→ **Directions for this task**
The pictures must be left out, while the rest of the data is copied exactly.

→ **Data segment**
- - - - -
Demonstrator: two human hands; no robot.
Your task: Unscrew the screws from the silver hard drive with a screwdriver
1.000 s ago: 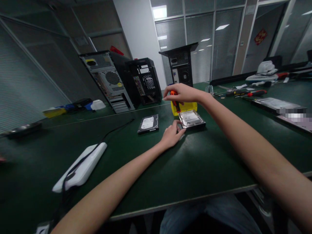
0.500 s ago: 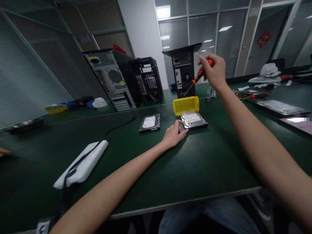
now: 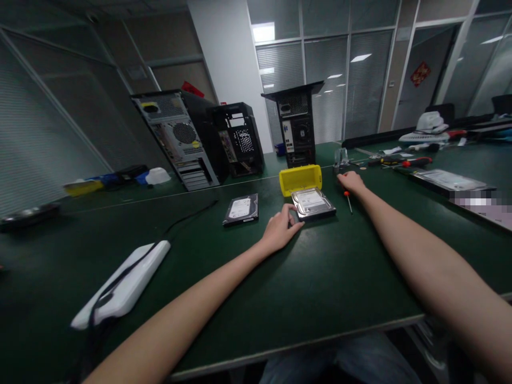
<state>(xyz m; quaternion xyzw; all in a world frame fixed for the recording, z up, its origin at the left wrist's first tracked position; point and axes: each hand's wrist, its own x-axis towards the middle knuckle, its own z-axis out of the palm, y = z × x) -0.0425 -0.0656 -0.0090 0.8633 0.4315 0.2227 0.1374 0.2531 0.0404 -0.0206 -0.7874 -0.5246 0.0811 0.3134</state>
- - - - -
→ **Answer for this exercise**
Demonstrator: two human hands; no robot.
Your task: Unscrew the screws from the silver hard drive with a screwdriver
1.000 s ago: 
0.500 s ago: 
now: 
<state>(xyz m; quaternion xyzw; all in a world frame fixed for the recording, z up, its origin at the left wrist's first tracked position; point and axes: each hand's wrist, its own x-axis towards the middle knuckle, its own z-axis out of the palm, y = z × x) -0.0425 -0.0656 -0.0090 0.8633 0.4315 0.2227 0.1374 0.2531 0.0404 -0.0206 -0.7874 -0.5246 0.0811 0.3134</state>

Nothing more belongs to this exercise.